CCN2/CTGF is the most studied of the CCN family proteins by virtue of its widespread expression pattern and importance in fibrovascular diseases and cancer. CCN2/CTGF has tightly regulated expression patterns and exhibit ECM-like structural features and growth factor-like activities including modulation of cell motility, adhesion, proliferation, survival, ECM protein expression and reprogramming of gene expression [34,78,79,80]. As such, this molecule plays a critical role in blood vessel formation and regeneration [27,34,50,81].

5. CCN2/CTGF Expression during Embryonic and Fetal Tissue Development

The CCN2/CTGF gene, which is located within chromosome 6 q22.1-23.2 is highly conserved in vertebrate species. Comprehensive meta-analysis identified several functional single nucleotide polymorphisms (SNPs) in the non-coding regions of the CCN2/CTGF gene increasing risk of abdominal aortic aneurysm [82], systemic sclerosis [83], nephropathy in type I diabetes [84], calcified aortic stenosis [85], and even human longevity [86]. Although the direct biological relevance of SNPs and genetic variants to disease states are viewed as suggestive, these associations reveal a potential role of CCN2/CTGF in vascular development and diseases.

The CCN2/CTGF gene was found to be dynamically expressed during murine embryonic development, most prominently in embryonic tissues that give rise to the cardiovascular, musculoskeletal, and nervous systems [87]. CCN2/CTGF was detected as early as embryonic day (E) 7.5 in the parietal endoderm, the notochord, cephalic mesenchymal cells, the first bronchial pouch, and in the roof and floor plate of the neural tube. Four upstream enhancer regions have been shown to drive tissue specific CCN2/CTGF expression, one of which is specific to vascular tissue [88]. At E.8, CCN2/CTGF appeared in the cardiovascular system including the heart myocardium, the common cardinal vein, branchial arch arteries, and the dorsal aorta, and in the ductus arteriosus thereafter. The expression of CCN2/CTGF in the first embryonic vasculature suggests a potentially important role of this molecule in endothelial progenitor cell differentiation and proliferation.

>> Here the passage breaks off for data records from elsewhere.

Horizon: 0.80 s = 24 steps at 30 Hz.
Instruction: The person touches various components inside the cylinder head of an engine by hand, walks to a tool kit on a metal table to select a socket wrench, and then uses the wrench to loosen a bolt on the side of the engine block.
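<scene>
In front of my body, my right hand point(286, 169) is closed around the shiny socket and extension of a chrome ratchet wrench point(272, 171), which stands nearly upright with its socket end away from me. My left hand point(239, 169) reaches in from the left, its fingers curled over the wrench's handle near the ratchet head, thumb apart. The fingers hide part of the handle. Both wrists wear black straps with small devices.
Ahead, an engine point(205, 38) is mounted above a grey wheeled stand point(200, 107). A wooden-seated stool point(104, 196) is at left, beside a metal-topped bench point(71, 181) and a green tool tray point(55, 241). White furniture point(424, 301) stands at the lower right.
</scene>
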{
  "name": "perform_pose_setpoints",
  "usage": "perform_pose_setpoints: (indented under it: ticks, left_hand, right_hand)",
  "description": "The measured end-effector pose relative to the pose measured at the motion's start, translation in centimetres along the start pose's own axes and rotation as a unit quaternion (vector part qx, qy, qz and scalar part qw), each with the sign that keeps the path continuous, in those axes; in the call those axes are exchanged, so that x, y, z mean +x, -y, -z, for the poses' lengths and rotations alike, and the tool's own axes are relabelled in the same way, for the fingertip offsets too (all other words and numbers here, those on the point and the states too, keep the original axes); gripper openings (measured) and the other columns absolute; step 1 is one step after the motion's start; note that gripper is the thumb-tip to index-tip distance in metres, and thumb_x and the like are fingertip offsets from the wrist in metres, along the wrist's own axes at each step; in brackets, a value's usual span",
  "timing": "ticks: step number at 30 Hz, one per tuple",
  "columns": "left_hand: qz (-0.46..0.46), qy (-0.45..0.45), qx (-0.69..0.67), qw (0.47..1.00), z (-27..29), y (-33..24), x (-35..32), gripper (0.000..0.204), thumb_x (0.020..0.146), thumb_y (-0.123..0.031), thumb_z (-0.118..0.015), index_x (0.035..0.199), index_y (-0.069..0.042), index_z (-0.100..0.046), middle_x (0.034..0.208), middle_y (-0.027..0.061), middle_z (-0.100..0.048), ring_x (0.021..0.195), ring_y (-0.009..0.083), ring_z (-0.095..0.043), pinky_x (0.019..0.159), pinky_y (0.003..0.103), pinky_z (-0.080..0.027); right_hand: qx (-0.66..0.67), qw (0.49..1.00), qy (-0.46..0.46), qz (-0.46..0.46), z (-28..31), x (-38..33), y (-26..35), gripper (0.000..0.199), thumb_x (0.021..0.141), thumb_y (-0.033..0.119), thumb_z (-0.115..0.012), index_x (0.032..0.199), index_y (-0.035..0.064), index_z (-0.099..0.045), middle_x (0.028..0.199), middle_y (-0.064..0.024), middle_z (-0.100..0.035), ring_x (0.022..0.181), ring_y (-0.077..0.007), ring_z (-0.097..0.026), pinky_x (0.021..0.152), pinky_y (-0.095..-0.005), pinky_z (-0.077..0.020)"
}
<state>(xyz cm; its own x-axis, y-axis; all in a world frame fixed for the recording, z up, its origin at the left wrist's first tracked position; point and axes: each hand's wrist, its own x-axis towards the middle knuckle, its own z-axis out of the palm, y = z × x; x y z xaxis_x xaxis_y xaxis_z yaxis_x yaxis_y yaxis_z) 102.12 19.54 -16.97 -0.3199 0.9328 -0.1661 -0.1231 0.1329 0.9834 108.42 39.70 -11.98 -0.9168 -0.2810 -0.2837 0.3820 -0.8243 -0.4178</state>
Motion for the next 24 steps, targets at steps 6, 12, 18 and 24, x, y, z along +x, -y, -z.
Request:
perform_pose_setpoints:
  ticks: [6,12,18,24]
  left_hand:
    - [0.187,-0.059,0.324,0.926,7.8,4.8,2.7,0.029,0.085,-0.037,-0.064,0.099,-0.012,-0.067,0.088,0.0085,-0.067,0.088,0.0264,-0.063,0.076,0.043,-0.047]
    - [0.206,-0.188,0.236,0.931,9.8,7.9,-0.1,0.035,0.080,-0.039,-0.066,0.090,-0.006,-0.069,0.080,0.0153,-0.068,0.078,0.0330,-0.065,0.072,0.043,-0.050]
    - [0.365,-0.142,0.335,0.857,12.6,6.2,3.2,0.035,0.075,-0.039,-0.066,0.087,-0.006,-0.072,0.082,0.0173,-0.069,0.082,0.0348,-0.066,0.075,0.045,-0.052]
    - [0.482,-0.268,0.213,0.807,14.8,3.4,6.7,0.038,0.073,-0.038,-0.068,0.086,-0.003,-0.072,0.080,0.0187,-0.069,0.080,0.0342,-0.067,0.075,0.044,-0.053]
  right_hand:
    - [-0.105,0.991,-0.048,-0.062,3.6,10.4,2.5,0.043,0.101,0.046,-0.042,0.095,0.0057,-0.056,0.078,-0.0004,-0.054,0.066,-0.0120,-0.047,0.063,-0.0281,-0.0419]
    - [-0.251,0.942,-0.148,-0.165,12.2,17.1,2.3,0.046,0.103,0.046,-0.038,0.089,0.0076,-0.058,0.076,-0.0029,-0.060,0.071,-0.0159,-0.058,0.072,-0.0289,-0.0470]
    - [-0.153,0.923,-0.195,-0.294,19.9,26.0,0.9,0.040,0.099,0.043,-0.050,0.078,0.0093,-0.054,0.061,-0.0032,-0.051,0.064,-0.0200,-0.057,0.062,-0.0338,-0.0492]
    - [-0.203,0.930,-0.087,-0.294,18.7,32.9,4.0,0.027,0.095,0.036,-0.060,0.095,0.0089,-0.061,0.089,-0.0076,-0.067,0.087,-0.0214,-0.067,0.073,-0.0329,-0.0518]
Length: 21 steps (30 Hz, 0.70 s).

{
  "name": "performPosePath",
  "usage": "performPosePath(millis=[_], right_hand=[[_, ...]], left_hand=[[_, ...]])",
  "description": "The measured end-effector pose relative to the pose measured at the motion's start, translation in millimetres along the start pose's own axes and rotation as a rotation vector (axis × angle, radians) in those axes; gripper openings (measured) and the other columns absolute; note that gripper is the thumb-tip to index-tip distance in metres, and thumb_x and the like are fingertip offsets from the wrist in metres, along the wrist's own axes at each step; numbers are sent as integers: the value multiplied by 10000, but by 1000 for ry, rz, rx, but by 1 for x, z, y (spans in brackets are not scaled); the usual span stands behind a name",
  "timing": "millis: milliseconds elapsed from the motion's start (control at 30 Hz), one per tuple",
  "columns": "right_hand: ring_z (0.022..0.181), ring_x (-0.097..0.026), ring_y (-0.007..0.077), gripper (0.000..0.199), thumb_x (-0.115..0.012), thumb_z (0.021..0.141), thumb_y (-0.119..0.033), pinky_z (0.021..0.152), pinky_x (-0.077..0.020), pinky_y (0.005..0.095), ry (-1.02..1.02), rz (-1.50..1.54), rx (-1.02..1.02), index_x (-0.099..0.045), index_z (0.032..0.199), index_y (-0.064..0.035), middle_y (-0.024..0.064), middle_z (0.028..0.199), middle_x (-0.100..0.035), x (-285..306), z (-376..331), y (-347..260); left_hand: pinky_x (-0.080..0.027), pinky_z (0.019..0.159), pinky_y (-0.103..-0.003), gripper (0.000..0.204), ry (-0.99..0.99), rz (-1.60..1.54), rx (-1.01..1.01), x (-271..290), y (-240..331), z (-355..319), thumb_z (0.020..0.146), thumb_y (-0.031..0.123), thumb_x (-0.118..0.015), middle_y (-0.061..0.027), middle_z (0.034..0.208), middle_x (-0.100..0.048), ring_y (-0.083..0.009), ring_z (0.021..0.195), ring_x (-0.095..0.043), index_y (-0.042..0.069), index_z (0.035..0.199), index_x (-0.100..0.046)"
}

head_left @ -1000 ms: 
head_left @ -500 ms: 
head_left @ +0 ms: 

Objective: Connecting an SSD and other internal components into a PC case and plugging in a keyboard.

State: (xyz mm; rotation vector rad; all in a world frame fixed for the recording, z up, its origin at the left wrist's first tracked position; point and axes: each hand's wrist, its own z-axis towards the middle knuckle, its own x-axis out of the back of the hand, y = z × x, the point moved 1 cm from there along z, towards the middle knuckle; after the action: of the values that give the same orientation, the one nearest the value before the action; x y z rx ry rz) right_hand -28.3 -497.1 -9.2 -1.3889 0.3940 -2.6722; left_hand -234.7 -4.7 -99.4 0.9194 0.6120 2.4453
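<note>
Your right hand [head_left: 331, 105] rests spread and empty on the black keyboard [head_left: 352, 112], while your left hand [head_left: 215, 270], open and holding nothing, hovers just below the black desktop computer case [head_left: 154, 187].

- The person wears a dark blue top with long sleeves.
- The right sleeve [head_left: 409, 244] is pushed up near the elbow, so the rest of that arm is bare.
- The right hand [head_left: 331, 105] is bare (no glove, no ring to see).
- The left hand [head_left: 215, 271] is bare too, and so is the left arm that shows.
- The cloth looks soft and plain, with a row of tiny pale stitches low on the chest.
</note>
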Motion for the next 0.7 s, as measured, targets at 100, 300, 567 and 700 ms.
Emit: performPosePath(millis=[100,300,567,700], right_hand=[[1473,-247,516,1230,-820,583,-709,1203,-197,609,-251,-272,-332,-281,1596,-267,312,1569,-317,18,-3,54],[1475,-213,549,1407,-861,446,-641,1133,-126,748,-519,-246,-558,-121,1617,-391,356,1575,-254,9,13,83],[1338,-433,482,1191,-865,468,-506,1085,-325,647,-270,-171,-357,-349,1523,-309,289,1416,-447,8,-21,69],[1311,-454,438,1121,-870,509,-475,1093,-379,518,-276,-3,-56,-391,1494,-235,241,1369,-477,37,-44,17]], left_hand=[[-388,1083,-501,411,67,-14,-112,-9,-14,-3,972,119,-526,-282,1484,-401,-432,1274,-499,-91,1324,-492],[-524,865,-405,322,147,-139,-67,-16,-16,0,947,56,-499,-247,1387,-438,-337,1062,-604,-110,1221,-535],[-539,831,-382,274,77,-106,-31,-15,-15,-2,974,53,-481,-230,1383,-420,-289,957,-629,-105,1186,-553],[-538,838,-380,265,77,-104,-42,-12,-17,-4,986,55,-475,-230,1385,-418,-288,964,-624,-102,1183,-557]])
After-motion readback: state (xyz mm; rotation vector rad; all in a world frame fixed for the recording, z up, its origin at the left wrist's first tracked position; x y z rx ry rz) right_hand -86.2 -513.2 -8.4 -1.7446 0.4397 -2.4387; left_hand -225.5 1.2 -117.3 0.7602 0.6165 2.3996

Likewise, CCN2/CTGF expression fluctuates during human embryonic development. CCN2/CTGF mRNA is highly expressed in the embryoid body, then drops significantly in the blastocyst [89]. Expression then increases during the fetal stage, peaking in the neonate, and drops again in the infant, only to increase modestly throughout the juvenile and adult stages. Among all adult body sites, CCN2/CTGF is most highly expressed in the vasculature. In the healthy human eye, CCN2/CTGF is found in the vascular ECs of the iris, ciliary body, choroid, choriocapillaris, and the central retinal artery [90]. Using a transgenic GFP reporter mouse as a proxy for CCN2/CTGF expression, we have detected CCN2/CTGF:GFP signal at relatively high levels in the vasculature of the retina (in the superficial vascular plexus around the optic nerve head, and intermediate and deep capillary plexuses within the inner nuclear layer), choriocapillaris, the corneal endothelium and lens subcapsular epithelium [50]. ECs, mural cells (e.g., smooth muscle cells, pericytes), Müller cells, and retinal pigment epithelial cells (RPE) cells are major producers of CCN2/CTGF in retina of new born and adult mice while other cells such as astrocytes and microglia do not appear to be an important source of CCN2/CTGF [91]. CCN2/CTGF expression has been reported in activated astrocytes in the brain of human patients with Alzheimer’s disease suggesting a potentially pathogenic role in astrogliosis and neuroinflammation [92].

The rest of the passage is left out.